Ту же песню сам пропой! —
Молвил мальчик и поник
Светлокудрой головой.Перевод С. Маршака
О влиянии Блейка на Кэрролла сказано много. Но, кажется, никто еще не отметил, что и «Алиса», и «Песни невинности» сходны в том, что оба произведения написаны по специальному заказу ребенка.
— Запиши для всех, певец,
То, что пел ты для меня! —
Крикнул мальчик наконец
и растаял в блеске дня.Я перо из тростника
в то же утро смастерил,
Взял воды из родника
и землею замутил.И, раскрыв свою тетрадь,
Сел писать я для того,
Чтобы детям передать
Радость сердца своего.Перевод С. Маршака
Нечто похожее случилось на речной прогулке 4 июля 1862 года. То, что Кэрролл рассказывал в этот день, было так необыкновенно и чудесно, что Алиса сразу же стала умолять его записать эту сказку для нее и не отставала до тех пор, пока он не взял «перо из тростника» и не принялся за работу. «Запиши для всех, певец, то, что пел ты для меня!»

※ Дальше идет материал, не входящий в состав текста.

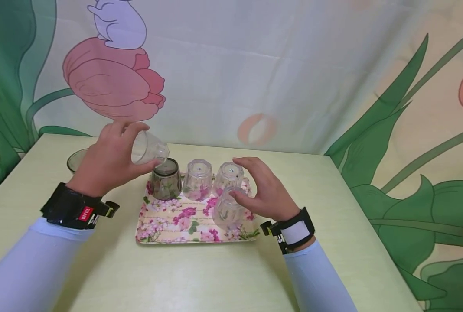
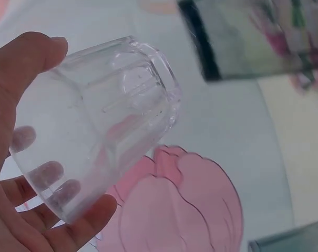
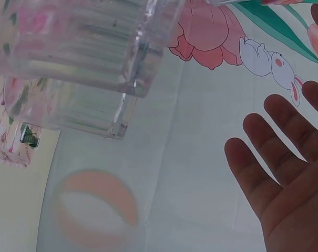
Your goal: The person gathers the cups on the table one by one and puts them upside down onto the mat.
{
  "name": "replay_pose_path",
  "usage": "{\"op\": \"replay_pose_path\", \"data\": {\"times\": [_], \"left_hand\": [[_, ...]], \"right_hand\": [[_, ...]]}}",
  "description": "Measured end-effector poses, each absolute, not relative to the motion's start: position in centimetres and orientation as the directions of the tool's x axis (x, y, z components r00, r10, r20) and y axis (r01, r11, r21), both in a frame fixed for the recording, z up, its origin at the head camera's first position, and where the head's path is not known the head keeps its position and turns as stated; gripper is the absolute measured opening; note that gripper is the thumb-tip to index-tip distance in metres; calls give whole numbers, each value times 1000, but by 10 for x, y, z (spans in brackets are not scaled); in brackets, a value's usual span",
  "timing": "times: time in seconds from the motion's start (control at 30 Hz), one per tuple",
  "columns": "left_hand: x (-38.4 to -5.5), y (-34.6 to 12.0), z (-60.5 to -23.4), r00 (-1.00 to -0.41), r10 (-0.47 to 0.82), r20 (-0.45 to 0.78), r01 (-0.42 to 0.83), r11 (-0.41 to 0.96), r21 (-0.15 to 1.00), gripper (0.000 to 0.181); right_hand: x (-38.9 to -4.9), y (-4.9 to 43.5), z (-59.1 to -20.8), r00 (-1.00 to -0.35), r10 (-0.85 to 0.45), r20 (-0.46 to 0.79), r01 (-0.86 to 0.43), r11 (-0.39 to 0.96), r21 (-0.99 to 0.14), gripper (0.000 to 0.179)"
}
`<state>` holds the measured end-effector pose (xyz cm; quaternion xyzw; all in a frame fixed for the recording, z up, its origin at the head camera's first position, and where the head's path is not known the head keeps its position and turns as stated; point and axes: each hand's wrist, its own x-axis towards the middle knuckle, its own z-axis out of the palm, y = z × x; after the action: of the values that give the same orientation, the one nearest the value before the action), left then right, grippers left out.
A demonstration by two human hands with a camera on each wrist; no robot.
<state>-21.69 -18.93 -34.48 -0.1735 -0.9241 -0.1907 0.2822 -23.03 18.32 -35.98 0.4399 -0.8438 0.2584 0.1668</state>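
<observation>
Above the back left of a flowered tray [image 1: 167, 229], my left hand [image 1: 106, 158] grips a clear faceted drinking glass [image 1: 149, 149] near its rim. The glass is tilted, with its thick base toward the right; in the left wrist view, thumb and fingers wrap its wide end. A smoky grey glass [image 1: 166, 182] stands upside down just below it. To its right, two clear glasses, one in the middle [image 1: 198, 182] and one at right [image 1: 228, 171], are also upside down. My right hand [image 1: 268, 190] has its fingers extended and spread, its thumb overlapping a clear front glass [image 1: 229, 210] in the head view.
A dark-rimmed glass vessel [image 1: 75, 161] stands on the table at the left, partly hidden behind my left hand. The pale table [image 1: 200, 277] ends at a printed curtain [image 1: 294, 86] hanging behind it.
</observation>
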Motion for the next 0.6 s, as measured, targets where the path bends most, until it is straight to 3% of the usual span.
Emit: {"op": "replay_pose_path", "data": {"times": [0.13, 0.43, 0.6], "left_hand": [[-210, -180, -343, -733, 254, 631, 499, 831, 246, 78], [-196, -166, -341, -721, 277, 635, 567, 762, 311, 81], [-192, -157, -339, -678, 309, 667, 615, 734, 286, 81]], "right_hand": [[-230, 185, -360, -559, -655, 509, -827, 484, -285, 68], [-232, 185, -358, -563, -652, 507, -824, 488, -287, 69], [-231, 186, -358, -566, -650, 507, -822, 489, -291, 70]]}}
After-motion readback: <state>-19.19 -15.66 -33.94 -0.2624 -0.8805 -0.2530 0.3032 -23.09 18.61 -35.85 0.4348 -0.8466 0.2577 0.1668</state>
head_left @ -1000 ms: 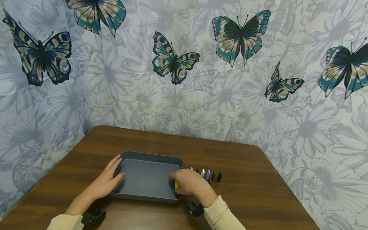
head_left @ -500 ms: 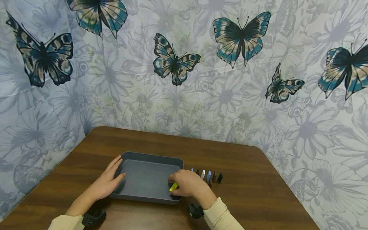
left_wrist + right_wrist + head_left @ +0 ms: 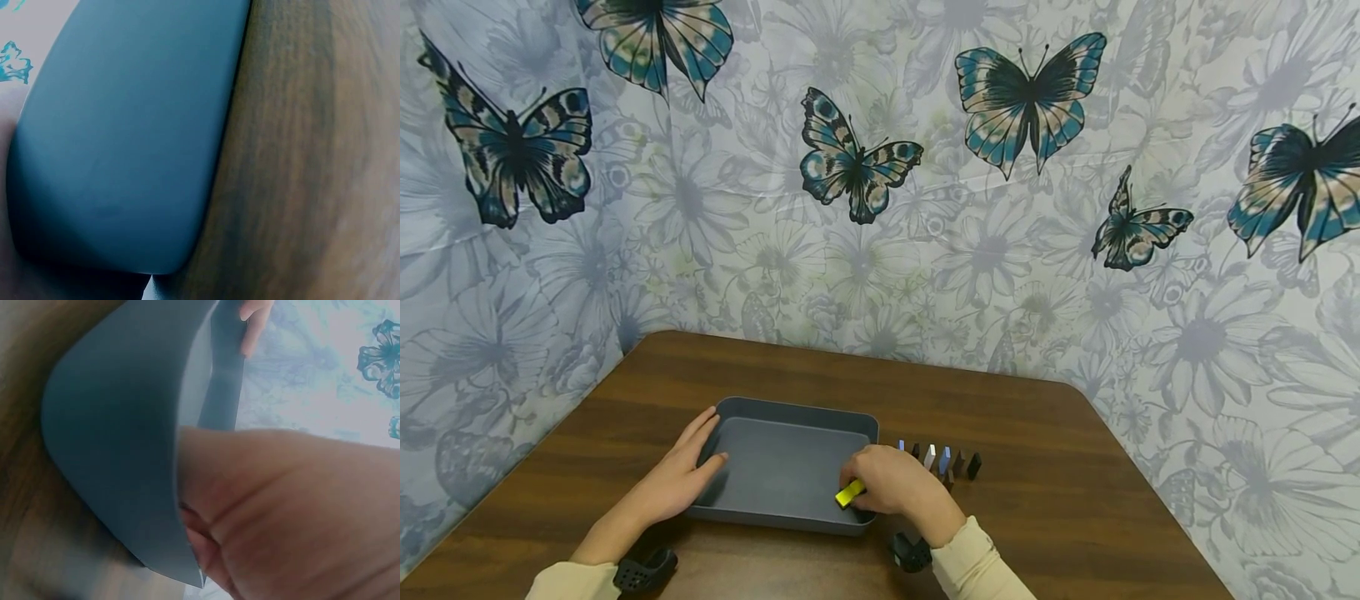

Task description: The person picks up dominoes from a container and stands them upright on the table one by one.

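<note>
A dark grey rectangular tray (image 3: pixel 775 467) lies on the table. My left hand (image 3: pixel 673 479) rests against its left side, fingers extended along the rim and thumb over the edge. Over the tray's near right corner, my right hand (image 3: pixel 891 482) pinches a small yellow oblong block (image 3: pixel 849 494) between thumb and fingers. One end of the block sticks out toward the left. In the right wrist view the tray's wall (image 3: pixel 119 437) hides the fingertips and the block. The left wrist view is filled mostly by the tray's outer wall (image 3: pixel 125 144).
Several small oblong blocks stand on end right of the tray, among them a white block (image 3: pixel 929 456), a blue block (image 3: pixel 944 461) and a black block (image 3: pixel 974 466). The brown wooden table (image 3: pixel 1037 517) reaches back to a butterfly-patterned wall (image 3: pixel 1000 317).
The yellow block has turned in my right hand from upright to lying over, its free end swinging left and down inside the tray. The left hand keeps its place on the tray.
</note>
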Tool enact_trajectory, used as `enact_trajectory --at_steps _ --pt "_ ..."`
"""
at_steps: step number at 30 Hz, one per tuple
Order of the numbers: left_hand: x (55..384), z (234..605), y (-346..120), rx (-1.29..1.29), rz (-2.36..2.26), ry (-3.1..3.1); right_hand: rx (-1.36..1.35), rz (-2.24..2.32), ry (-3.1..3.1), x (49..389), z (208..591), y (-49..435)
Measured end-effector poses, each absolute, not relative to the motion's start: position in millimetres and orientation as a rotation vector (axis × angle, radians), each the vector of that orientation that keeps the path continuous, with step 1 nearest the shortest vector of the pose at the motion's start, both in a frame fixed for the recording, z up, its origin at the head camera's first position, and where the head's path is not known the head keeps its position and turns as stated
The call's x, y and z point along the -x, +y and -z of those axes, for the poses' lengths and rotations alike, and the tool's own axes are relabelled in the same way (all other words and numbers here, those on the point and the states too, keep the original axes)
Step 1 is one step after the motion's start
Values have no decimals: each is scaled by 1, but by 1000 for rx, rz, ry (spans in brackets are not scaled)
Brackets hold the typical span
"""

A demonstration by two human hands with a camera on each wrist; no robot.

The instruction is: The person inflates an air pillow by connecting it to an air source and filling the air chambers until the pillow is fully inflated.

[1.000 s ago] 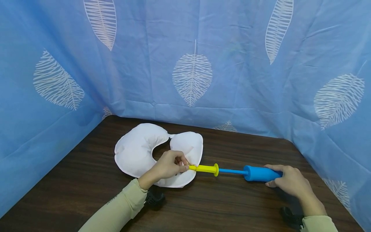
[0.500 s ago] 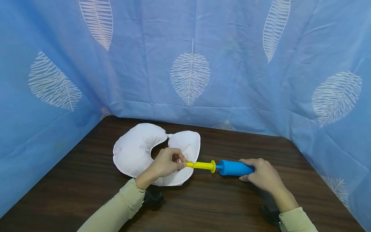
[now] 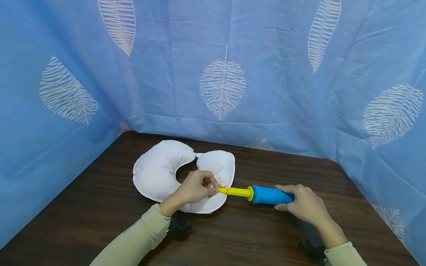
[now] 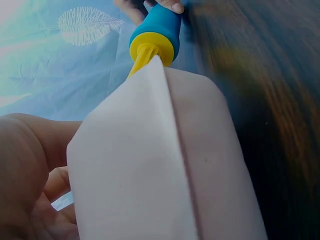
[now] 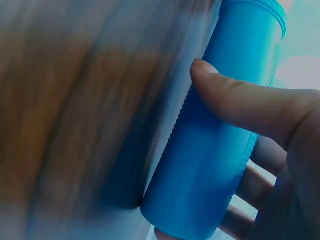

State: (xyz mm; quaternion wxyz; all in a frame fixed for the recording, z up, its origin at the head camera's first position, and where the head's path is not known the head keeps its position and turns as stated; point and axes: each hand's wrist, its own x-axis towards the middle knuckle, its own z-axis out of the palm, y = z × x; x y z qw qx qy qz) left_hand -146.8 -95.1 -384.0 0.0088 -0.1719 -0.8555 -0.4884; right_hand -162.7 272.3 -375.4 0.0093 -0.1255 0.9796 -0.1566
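A white U-shaped inflatable neck pillow point(image 3: 154, 173) lies plump on the table, its two ends linked by a small strap at the back. On the pillow's right arm my left hand point(image 3: 193, 190) pinches the yellow nozzle tip of a hand pump point(image 3: 267, 195) where it meets the pillow; the fingers hide the joint itself. The pump's blue barrel sits up against its yellow flange point(image 3: 250, 193), with no blue rod showing between. My right hand point(image 3: 307, 205) grips the barrel's far end, thumb on one side and fingers round the other, as the right wrist view shows.
The dark wood-grain table point(image 3: 259, 236) extends around the pillow and pump. Blue cloth point(image 3: 283, 92) with white leaf prints hangs along its back and sides.
My right hand has slid the blue barrel left along its rod until it meets the yellow flange. The left hand and pillow have stayed in place.
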Motion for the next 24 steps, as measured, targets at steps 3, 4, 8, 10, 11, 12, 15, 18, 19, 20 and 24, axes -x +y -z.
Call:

Оксфордский дон, математик и логик Льюис Кэрролл был, прежде всего, сказочником, то есть принадлежал к числу тех писателей, которые всю жизнь занимаются наукой человеческого счастья.
Таких авторов немного. Большинство считает, что писательское дело — вскрывать общественные язвы, обличать пороки, проповедовать трагизм жизни или внушать людям необходимую им мораль. Однако отсутствие счастья, как заметил Морис Метерлинк, есть самый главный недуг человечества. Мир похож на больного, беспрерывно ворочающегося в постели и не находящего себе покоя. Необходимо говорить людям о счастье, чтобы они научились его искать. Граница между грустью и радостью тонка и зависит от умения видеть широко и зорко. «Счастье отделено от отчаянья лишь одной возвышенной, неутомимой, человечной и бесстрашной мыслью»1. Эти слова можно поставить эпиграфом к жизни Кэрролла.
Сказка об Алисе, как мы знаем, родилась из желания запечатлеть счастливый летний день, проведенный на реке с маленькими сестрами Лидделл, тот «июльский полдень золотой», который Кэрролл воспел в своем вступительном стихотворении. Он и решился напечатать свою книгу лишь для того, чтобы отблеск этого дня коснулся и других юных читателей.
Но материя счастья подчиняется общим законам сохранения («Из ничего не выйдет ничего», — говаривал король Лир); значит, чтобы заряжать радостью других, Кэрролл должен был заряжаться ею сам. Откуда он брал счастье, из какого резервуара? Да оттуда же, из мира детства. Привычка к роли заводилы возникла в нем еще в родительском доме, где Чарльз был старшим ребенком. с неистощимой изобретательностью устраивал он для своих братьев и сестер всевозможные игры, шарады, кукольные представления, писал и разрисовывал домашние журналы. Он даже устроил в саду «железную дорогу», и хотя поездом служила простая садовая тачка с водруженной на нее бочкой, дорога была почти как настоящая — с буфетом на каждой станции, билетами и строгими правилами для пассажиров. Одно из правил гласило, что если пассажир ведет себя плохо или выпрыгивает на ходу, начальник станции может поместить его в тюрьму; зато всякий, кого три раза подряд переедет поезд, вправе обратиться за медицинской помощью.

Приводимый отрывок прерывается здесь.